§ Problem statement:
Without any images, write the data out exactly as it appears.

_ _ _ _ _ _ _

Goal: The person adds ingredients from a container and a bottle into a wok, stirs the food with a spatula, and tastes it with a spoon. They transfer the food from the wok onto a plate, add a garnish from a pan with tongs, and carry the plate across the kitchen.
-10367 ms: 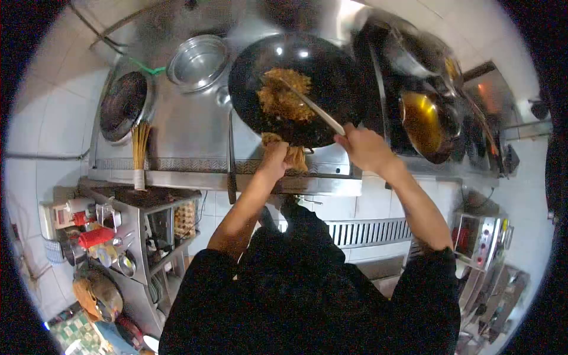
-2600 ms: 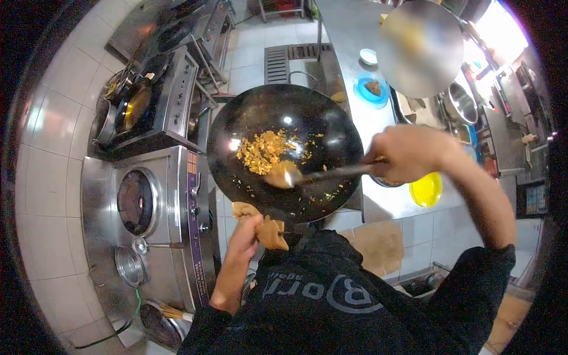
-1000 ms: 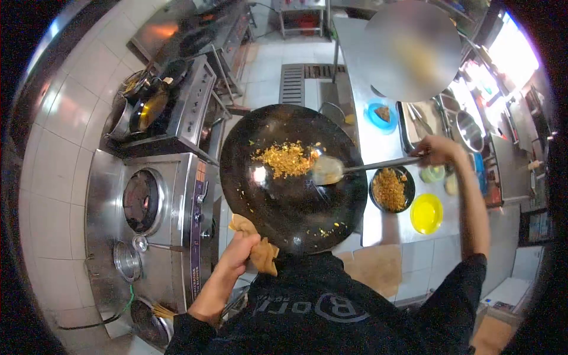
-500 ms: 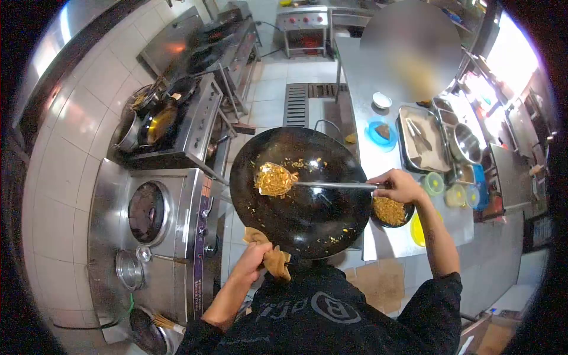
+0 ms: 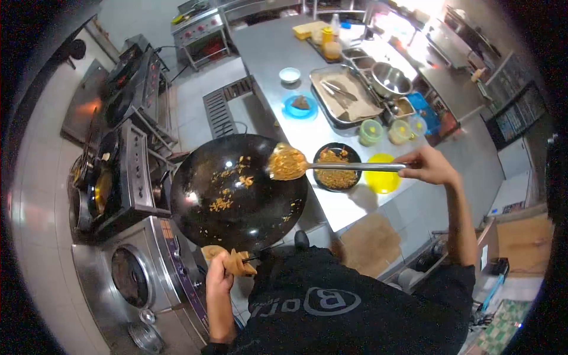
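My right hand is closed on the handle of a metal spatula. Heaped on the spatula's blade is brown chopped food, over the right rim of a large black wok. A folded brown cloth is in my left hand, wrapped round the wok's handle. Loose bits of the same food lie inside the wok. Beneath the spatula's shaft, a black bowl on the steel table holds more of the chopped food.
On the steel table are a yellow lid, a blue plate, a white bowl, a paper-lined tray and green-lidded tubs. Stoves line the left side. Cardboard lies on the floor.
The view has turned toward the table. The loaded spatula has moved right, from over the wok's middle to its right rim, near the black bowl. Both hands keep their holds.
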### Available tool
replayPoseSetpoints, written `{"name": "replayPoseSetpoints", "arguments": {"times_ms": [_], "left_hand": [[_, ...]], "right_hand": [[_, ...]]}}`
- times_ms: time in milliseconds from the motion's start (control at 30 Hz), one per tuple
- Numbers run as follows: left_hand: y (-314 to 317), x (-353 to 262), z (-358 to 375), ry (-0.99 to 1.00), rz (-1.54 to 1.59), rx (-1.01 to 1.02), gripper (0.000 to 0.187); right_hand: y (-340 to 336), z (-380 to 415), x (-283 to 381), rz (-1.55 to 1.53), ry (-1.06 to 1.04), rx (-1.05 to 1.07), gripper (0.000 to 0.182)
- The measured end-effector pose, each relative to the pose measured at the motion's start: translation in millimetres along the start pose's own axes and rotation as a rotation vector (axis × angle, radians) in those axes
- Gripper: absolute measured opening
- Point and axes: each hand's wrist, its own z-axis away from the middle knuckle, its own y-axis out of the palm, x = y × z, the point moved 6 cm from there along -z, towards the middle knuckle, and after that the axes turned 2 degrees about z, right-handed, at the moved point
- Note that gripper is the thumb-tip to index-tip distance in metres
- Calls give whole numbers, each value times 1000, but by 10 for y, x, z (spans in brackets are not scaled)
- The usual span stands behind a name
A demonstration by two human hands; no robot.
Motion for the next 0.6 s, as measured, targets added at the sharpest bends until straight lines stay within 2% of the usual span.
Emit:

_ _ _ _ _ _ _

§ Output for this exercise:
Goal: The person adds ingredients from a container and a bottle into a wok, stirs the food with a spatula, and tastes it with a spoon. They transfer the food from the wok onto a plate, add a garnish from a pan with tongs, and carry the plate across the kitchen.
-10367 ms: 
-2600 ms: 
-1000 ms: 
-500 ms: 
+0 ms: 
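My right hand is closed on the handle of a metal spatula. Heaped on the spatula's blade is brown chopped food, over the right rim of a large black wok. A folded brown cloth is in my left hand, wrapped round the wok's handle. Loose bits of the same food lie inside the wok. Beneath the spatula's shaft, a black bowl on the steel table holds more of the chopped food.
On the steel table are a yellow lid, a blue plate, a white bowl, a paper-lined tray and green-lidded tubs. Stoves line the left side. Cardboard lies on the floor.
The view has turned toward the table. The loaded spatula has moved right, from over the wok's middle to its right rim, near the black bowl. Both hands keep their holds.
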### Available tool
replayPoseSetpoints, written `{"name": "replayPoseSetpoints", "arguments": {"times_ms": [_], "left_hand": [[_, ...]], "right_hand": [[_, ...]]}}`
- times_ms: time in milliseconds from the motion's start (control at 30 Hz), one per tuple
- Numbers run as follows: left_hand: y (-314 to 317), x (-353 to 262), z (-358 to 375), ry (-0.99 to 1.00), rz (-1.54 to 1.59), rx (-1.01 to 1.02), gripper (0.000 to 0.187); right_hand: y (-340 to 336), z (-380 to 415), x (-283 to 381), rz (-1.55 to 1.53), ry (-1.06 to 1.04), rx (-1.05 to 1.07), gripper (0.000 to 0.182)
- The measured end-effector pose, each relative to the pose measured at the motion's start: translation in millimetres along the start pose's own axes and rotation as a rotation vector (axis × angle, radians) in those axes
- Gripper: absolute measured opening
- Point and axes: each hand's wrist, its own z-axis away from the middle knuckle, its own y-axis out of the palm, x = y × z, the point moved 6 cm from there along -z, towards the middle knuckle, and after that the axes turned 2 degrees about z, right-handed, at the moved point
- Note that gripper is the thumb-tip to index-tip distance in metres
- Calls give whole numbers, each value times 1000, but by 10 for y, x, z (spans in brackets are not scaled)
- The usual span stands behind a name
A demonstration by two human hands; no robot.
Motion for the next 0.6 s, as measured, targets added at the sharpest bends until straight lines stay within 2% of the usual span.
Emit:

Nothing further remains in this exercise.